This Summer’s blockbuster movie ‘Inside Out’ has had a major impact on all generations that have had the pleasure of seeing it. At the heart of the story are 5 of our leading emotions, Anger, Sadness, Disgust, Fear and my favourite, Joy, All controlling the emotions of an 11 year old girl. The creative genius of Pixar gave each emotion a face and a personality for us to befriend and build relationships with. The many ‘in your face’ realisations allow us reflect on how each emotion has a right to exist and ultimately works best in co-existence with the other emotions. This is especially brought home when Joy and Sadness embark on a journey together.
We don’t normally consider the co-active power of emotions working together yet in this story we our shown that to deal with our ever changing complex world – we need to adapt to each challenging situations with a range of emotions available.
Have you every laughed and cried at the same time? This is a healthy human response to an emotionally charged situation.

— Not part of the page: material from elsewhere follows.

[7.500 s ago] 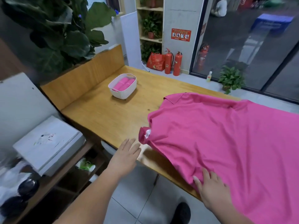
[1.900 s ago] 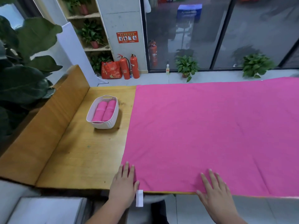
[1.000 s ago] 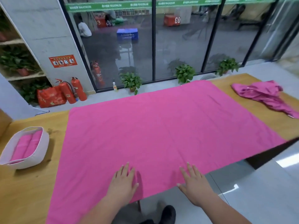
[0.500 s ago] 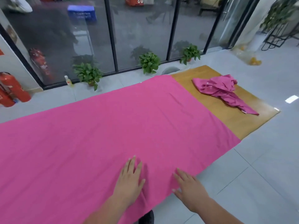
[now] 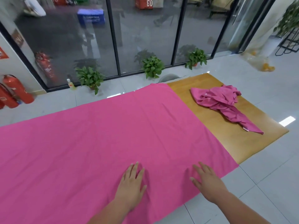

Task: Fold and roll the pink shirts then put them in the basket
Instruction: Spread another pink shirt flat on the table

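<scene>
Plain pink shirt (image 5: 113, 143) & crumpled pink shirt (image 5: 221, 101) on tan wood table (image 5: 242, 139); red extinguishers (image 5: 17, 89).

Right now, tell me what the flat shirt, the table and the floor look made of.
Flat shirt: soft matte fabric, probably a cotton knit; it lies limp with fine creases, no sheen.
Table: wood or wood veneer, smooth satin finish; warm grain streaks show.
Floor: glossy pale tile, likely ceramic; grout lines and reflected light.

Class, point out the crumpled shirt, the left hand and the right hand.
Crumpled shirt (image 5: 220, 101), head view, its bunched middle.
Left hand (image 5: 131, 185), head view, back of the hand.
Right hand (image 5: 206, 182), head view, back of the hand.
</scene>
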Demonstrator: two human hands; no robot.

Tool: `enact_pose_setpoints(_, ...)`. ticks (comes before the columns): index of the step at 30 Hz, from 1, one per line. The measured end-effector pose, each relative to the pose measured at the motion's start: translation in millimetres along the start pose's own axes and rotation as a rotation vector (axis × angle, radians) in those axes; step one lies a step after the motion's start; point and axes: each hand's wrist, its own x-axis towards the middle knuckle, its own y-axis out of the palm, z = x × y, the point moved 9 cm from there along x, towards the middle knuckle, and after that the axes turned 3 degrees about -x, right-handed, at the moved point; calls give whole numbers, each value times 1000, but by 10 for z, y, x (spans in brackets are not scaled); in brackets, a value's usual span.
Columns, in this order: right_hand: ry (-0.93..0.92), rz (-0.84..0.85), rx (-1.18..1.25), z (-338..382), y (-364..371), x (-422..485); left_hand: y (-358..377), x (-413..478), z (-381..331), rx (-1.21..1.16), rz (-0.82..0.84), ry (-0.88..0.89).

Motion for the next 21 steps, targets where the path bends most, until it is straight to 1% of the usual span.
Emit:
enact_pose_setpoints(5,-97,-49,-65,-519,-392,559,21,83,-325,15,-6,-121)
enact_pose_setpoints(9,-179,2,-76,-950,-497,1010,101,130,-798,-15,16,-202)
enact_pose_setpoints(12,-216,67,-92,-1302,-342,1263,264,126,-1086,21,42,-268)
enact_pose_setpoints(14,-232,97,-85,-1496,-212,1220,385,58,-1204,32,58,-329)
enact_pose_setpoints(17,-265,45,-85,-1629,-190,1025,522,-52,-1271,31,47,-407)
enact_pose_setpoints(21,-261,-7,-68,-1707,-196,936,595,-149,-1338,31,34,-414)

The crying is every bit as healthy as the laughing.
Let’s stop getting fixated on ‘I MUST BE HAPPY’ and instead allow the full potential and power of our emotions support what’s going on for us on the outside by being more emotionally agile
I love the simple imagery to show us our ‘train of thoughts’ that carry us to and from our personal characteristics (personality islands) depending on what we are experiencing on the outside. The tracks appear in front of the train depending on what emotion is at the controls. Such a clever representation of letting our emotions run away with us – a runaway train…
A beautiful and endearing character called Bing-Bong represents our childhood imagination whose only mission is to bring happiness and fun. Interestingly, as the 11 year old ages she is less and less in touch with Bing-Bong. A sweet and yet heart-tugging reality reminder to us as adults- how often our inner child is left behind when we embark on our complex adult lives
When we consider that emotions are at the core of who we are and the heart of our relationships, its time to accept the beauty and necessity of all our emotions and reduce the amount of time over-correcting to always, and only, show our happy side.
Following Brene Brown’s lead – being vulnerable is allowing scope for all our emotions – not just the perceived happy ones but with the full spectrum of emotions that show our inside to the outside. That way we can lean on the truth of our emotions in the moment and get a much more meaningful response and support from those around us. When we are vulnerable we can show those close to us that sadness indeed serves a positive purpose as does disgust, anger and fear. All five emotions are essential to our wellbeing and balance. The one trait we want to ignore is numbness – doing nothing.
We are evolving through our new awareness of human behaviour, neuroscience and emotional intelligence.
Tune in and embrace your emotions, when you do – you have the option to steer the thoughts that support your true self.
Why not start re-kindling the relationship with Bing-Bong!
Reflect and connect back to the version of us that is creative and fun.